Images are not part of the copy; transcribe all the data exactly.
====== RECORDED DATA ======
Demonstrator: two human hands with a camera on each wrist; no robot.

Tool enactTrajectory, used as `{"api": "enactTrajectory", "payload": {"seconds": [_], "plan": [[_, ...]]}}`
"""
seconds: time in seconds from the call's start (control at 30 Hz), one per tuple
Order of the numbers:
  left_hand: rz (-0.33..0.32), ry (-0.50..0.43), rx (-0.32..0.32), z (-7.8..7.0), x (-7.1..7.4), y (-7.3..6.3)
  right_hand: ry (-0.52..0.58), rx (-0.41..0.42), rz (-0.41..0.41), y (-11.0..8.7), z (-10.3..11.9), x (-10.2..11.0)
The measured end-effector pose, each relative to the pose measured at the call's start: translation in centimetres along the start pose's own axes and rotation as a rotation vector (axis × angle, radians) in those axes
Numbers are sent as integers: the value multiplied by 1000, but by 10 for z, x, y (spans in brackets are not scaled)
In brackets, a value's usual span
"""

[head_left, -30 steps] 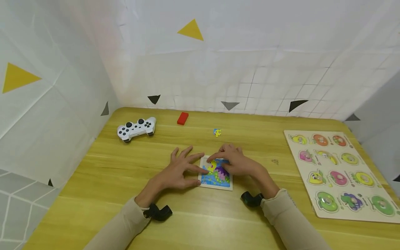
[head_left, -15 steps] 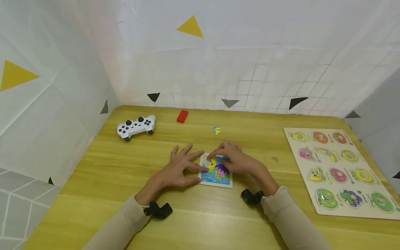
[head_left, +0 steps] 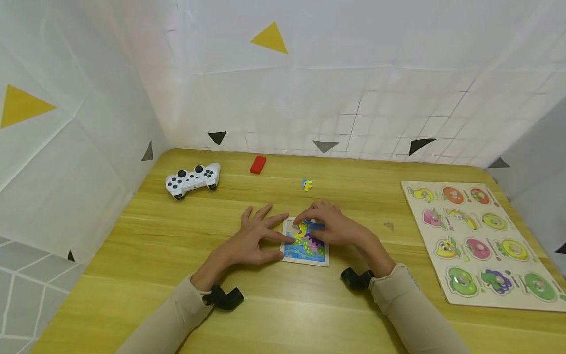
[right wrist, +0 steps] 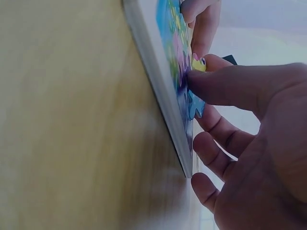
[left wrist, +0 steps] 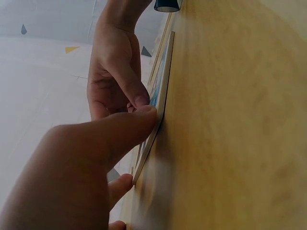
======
_EXERCISE RESULT_:
Demonstrator: two human hands with a camera on each wrist; no robot.

Tool enactTrajectory, used as `{"api": "enactTrajectory", "payload": {"seconds": [_], "plan": [[_, ...]]}}`
"""
seconds: time in seconds from the call's start (control at 30 Hz), one per tuple
Order of the numbers:
  left_hand: rz (-0.33..0.32), ry (-0.50..0.43), rx (-0.32..0.32), z (-7.8..7.0), x (-7.1..7.4), y (-7.3..6.3)
  right_hand: ry (-0.52..0.58), rx (-0.41..0.42), rz (-0.41..0.41), y (-11.0..8.7), z (-10.3..11.9), x (-10.2..11.0)
The measured end-effector pose, each relative to the pose measured at the call's start: translation in centimetres along the start pose's own axes and rotation as a rotation vector (axis × angle, radians) in those axes
Numbers are sent as integers: the value multiplied by 1000, but by 10 for z, x, y (spans in brackets are not scaled)
In brackets, a value's usual span
"""

[head_left, -30 steps] 
[head_left, -15 steps] 
[head_left, +0 steps] 
[right wrist, +0 steps] 
[left wrist, +0 steps] 

There is nothing else to this exercise.